What you should do:
Ignoring every picture, return the lines of the listing below word for word, from the line that holds "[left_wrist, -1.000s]" through the line that holds "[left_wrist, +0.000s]".

═══ The records

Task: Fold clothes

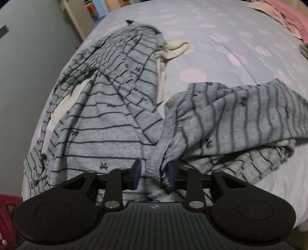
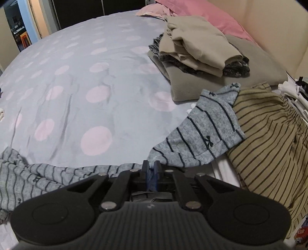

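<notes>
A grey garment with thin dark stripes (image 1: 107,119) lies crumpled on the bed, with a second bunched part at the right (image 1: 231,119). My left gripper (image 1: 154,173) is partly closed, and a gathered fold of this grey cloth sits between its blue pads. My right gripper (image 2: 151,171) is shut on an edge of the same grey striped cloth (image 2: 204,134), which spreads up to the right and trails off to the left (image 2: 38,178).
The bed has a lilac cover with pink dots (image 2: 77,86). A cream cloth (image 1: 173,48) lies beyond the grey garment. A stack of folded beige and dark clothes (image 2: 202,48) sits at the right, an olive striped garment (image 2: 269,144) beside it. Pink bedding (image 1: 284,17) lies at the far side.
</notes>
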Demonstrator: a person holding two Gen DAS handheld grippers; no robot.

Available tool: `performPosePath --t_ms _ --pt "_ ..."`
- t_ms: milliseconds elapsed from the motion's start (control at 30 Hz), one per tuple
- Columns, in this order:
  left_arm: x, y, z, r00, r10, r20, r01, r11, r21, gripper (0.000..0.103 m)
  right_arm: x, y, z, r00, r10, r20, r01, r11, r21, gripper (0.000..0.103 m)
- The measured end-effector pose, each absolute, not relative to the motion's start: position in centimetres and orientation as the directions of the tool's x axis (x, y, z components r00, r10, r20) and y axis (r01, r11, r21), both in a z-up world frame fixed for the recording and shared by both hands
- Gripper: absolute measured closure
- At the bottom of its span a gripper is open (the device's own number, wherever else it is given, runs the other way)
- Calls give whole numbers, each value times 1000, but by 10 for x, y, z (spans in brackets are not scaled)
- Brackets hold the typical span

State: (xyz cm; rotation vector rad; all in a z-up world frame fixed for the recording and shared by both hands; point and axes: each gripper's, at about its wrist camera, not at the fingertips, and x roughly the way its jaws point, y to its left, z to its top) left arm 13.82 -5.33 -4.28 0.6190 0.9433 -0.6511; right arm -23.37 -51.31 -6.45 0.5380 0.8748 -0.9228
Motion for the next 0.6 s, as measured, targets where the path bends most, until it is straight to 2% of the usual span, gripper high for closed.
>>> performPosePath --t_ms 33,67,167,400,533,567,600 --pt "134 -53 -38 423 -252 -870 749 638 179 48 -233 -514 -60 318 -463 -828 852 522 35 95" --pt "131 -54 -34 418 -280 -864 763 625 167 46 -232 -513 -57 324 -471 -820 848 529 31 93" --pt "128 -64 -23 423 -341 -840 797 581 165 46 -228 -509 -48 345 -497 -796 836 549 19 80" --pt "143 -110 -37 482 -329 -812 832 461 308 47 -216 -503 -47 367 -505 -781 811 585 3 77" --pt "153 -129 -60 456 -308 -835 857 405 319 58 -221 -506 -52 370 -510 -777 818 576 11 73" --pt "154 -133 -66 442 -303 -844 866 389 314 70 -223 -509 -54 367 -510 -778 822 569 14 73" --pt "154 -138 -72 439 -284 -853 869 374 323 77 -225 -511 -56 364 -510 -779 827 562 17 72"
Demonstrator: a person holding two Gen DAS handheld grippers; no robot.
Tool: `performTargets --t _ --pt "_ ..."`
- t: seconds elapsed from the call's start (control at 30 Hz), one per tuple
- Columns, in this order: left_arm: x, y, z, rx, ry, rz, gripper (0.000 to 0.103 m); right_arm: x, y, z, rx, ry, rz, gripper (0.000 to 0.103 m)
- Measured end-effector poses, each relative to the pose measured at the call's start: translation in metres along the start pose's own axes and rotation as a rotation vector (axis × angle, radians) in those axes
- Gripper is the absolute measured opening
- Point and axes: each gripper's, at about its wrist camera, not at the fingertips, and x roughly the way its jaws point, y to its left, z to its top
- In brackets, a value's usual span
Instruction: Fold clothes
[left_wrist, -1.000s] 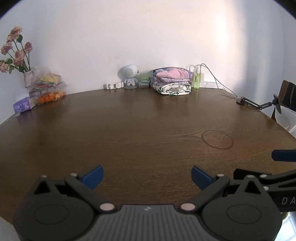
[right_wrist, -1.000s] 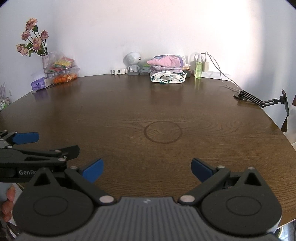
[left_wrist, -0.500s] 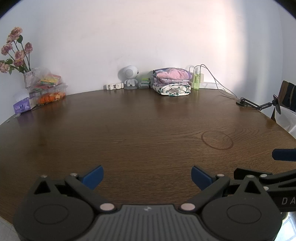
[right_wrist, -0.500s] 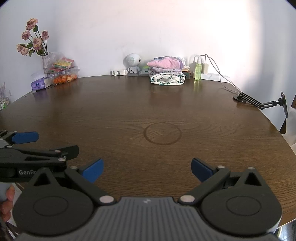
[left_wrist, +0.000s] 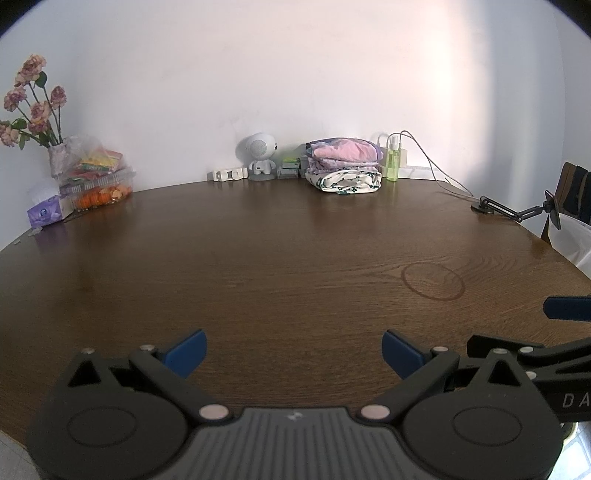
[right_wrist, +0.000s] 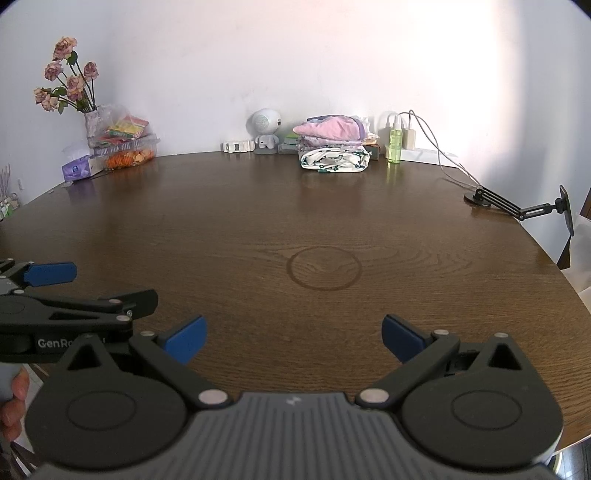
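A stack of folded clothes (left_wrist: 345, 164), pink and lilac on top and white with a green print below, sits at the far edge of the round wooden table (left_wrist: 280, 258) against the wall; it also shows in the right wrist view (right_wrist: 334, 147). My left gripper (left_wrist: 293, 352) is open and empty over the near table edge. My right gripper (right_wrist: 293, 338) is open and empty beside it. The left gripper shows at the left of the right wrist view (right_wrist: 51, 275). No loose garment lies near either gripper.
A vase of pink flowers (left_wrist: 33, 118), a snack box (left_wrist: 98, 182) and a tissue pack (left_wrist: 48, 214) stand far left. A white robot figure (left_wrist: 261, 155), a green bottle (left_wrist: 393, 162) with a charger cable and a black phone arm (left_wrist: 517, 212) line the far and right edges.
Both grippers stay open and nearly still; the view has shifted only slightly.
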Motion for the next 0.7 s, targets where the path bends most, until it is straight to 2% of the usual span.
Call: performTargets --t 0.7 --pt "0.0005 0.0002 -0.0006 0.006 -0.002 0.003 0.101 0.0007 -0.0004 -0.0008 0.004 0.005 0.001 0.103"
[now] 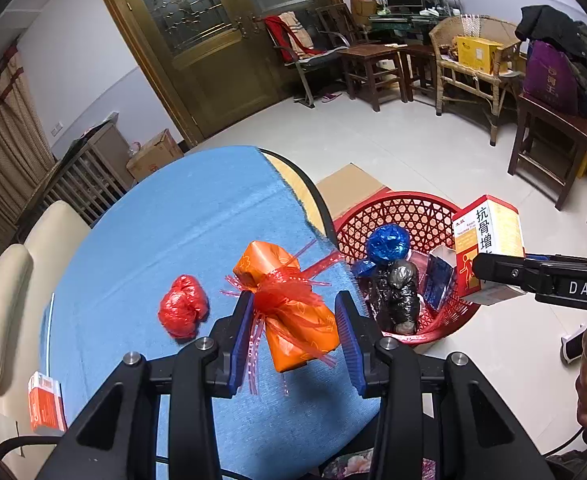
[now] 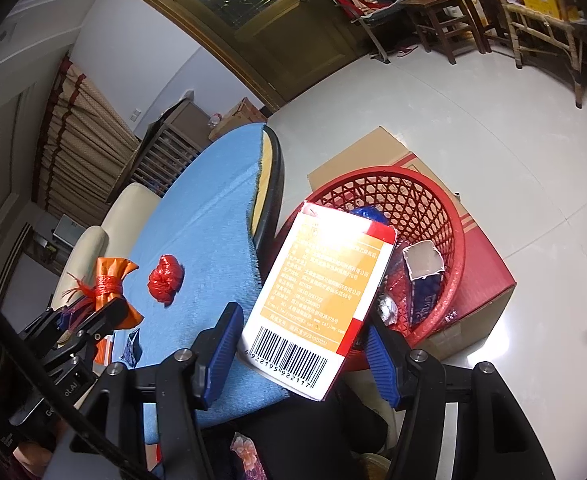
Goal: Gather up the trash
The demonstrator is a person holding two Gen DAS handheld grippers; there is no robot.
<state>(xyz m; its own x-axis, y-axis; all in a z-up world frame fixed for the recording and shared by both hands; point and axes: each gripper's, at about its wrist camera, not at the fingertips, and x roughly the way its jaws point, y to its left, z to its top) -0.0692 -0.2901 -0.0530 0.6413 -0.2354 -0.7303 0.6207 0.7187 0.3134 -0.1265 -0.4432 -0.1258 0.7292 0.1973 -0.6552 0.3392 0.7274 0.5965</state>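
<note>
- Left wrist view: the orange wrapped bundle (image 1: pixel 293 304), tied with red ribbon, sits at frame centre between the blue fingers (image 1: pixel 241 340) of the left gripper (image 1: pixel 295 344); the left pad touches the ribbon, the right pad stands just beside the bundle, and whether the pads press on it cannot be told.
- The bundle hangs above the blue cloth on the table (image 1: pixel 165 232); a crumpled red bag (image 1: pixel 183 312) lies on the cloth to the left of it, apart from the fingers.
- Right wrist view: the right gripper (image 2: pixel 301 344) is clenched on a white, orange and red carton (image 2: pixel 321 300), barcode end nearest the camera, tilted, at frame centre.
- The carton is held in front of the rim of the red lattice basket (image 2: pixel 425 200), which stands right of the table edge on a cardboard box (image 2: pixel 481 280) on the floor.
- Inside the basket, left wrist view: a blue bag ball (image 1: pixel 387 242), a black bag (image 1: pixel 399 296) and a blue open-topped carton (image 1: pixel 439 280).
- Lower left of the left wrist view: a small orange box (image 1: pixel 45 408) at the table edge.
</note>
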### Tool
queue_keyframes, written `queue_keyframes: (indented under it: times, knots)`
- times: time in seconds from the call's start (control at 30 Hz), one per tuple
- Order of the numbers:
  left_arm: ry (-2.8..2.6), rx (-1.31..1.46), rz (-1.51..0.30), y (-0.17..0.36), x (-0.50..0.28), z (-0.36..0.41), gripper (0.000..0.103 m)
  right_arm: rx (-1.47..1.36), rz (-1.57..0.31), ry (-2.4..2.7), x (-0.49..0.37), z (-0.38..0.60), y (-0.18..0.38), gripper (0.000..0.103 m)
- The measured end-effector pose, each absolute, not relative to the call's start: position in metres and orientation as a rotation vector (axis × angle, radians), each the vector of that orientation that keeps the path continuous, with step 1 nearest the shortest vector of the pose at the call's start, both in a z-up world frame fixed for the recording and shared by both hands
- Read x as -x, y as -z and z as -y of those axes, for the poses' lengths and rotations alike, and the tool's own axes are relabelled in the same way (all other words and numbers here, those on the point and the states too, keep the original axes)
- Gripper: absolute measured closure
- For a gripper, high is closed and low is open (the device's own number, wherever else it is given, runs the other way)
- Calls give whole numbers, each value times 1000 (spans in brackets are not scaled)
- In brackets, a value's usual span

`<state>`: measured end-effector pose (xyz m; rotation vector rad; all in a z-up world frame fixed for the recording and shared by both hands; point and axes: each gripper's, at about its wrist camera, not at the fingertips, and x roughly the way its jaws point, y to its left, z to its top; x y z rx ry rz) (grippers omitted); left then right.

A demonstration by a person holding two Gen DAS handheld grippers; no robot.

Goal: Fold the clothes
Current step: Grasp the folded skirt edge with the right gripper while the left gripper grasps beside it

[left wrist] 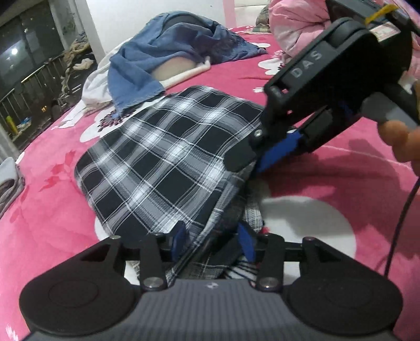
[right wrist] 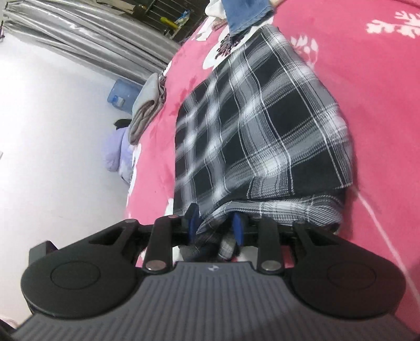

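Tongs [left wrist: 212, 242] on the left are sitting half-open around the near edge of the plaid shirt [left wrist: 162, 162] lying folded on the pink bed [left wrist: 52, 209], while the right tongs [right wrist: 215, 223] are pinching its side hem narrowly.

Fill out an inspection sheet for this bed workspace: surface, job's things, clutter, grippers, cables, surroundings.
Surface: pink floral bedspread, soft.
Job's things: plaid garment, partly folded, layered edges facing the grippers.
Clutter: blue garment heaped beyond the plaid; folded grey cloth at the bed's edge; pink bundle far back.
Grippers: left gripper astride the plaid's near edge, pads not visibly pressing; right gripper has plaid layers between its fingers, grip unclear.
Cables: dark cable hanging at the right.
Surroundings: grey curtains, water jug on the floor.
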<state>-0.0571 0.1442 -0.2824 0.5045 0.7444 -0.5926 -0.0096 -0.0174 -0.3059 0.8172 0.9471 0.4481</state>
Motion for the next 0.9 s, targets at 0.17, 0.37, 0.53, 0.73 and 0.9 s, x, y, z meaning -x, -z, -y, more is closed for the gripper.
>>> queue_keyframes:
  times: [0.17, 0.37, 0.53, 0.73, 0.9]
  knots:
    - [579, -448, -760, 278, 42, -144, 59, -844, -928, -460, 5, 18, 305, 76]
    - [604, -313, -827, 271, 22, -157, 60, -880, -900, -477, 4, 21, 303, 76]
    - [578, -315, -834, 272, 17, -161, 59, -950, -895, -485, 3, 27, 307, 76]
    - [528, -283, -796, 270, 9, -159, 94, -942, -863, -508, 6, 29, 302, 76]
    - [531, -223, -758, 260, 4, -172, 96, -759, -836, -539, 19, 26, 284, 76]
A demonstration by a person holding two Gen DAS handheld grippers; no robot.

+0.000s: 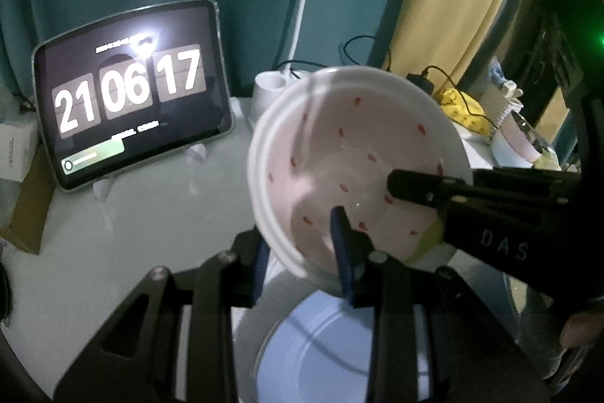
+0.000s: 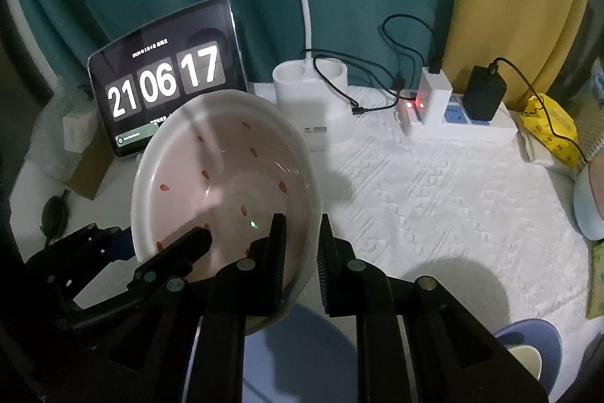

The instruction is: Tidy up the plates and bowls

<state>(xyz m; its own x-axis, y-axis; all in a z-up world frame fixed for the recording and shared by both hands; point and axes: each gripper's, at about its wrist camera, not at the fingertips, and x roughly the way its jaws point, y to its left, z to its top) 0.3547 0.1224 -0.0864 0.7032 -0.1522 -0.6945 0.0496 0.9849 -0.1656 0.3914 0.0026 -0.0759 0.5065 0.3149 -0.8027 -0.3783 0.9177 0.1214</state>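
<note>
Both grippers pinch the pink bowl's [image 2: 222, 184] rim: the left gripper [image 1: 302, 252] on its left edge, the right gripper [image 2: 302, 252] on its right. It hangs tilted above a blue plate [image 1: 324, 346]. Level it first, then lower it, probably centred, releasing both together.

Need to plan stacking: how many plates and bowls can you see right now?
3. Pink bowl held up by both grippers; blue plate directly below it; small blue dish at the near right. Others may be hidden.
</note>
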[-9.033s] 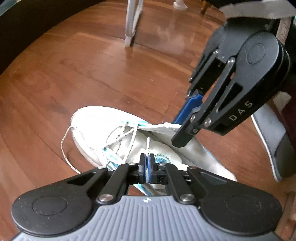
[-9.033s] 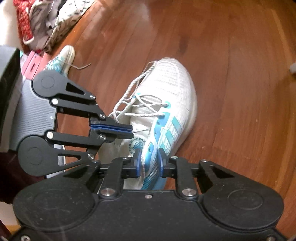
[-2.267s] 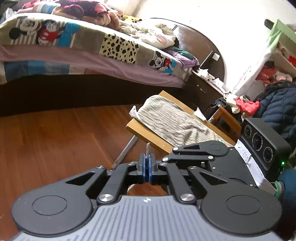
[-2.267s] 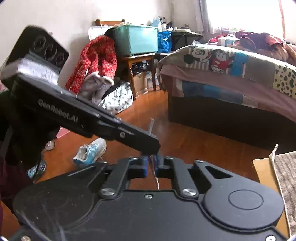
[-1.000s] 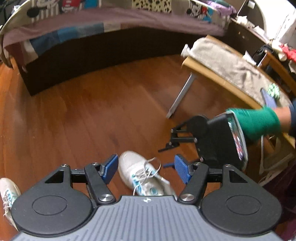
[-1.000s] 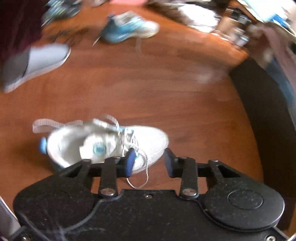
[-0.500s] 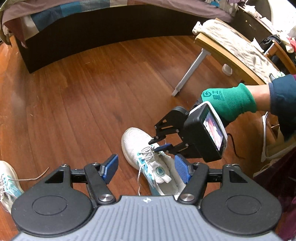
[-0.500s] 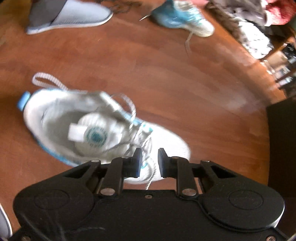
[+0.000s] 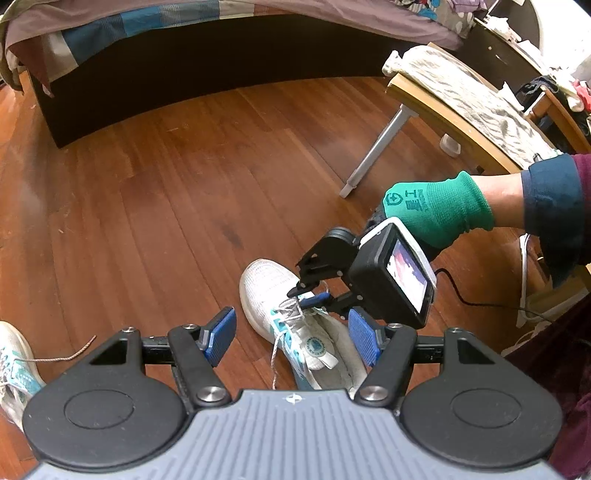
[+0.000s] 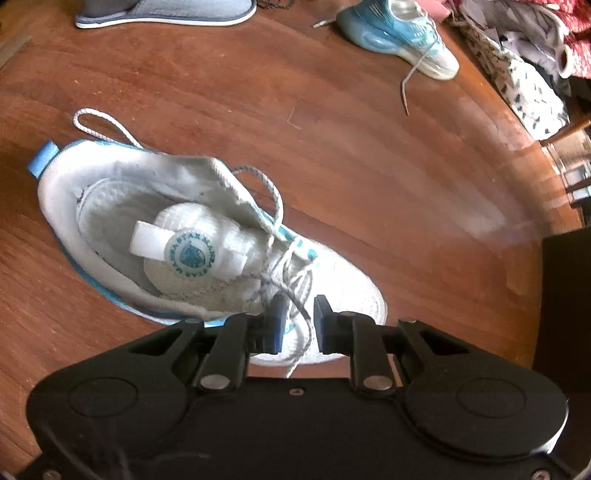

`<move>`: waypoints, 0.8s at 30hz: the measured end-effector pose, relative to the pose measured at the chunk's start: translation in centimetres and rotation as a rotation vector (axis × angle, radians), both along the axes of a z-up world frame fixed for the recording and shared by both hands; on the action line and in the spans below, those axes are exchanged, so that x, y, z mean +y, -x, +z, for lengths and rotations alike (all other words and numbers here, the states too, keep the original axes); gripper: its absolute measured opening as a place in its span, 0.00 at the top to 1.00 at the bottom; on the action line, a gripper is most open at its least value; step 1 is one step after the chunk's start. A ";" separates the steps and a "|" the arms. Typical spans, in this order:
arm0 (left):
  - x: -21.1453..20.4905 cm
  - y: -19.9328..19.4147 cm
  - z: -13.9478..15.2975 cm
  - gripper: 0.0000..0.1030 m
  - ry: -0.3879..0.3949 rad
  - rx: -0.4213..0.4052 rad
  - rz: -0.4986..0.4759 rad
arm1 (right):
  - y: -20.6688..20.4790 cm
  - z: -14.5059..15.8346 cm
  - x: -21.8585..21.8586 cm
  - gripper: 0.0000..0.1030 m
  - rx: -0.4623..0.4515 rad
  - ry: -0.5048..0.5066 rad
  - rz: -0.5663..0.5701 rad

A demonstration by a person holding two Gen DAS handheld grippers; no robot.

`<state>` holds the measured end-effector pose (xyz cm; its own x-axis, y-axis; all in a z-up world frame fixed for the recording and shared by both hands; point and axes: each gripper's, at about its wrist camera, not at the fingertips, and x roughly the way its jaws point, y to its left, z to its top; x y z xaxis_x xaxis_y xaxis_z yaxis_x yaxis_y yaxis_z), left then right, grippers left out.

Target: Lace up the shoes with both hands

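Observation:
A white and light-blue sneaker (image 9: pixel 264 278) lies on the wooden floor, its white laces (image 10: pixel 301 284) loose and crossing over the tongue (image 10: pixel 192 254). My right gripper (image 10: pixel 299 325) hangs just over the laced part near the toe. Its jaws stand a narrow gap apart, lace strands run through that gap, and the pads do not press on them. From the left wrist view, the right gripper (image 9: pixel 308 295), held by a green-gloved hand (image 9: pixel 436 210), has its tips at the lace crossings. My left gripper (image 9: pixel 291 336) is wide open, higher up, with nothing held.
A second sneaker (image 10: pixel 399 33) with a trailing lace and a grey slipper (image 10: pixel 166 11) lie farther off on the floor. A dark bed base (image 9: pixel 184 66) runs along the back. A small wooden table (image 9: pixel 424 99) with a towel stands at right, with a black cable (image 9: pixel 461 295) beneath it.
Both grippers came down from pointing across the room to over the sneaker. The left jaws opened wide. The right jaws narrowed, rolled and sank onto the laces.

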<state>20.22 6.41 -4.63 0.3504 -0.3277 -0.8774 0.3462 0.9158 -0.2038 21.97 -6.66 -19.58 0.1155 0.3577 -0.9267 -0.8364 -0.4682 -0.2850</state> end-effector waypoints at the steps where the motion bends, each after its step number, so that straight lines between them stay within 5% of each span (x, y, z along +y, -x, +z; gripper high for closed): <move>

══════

Answer for this exercise:
[left_wrist, -1.000s] 
[right_wrist, -1.000s] 
[left_wrist, -0.500s] 
[right_wrist, -0.500s] 
[left_wrist, +0.000s] 

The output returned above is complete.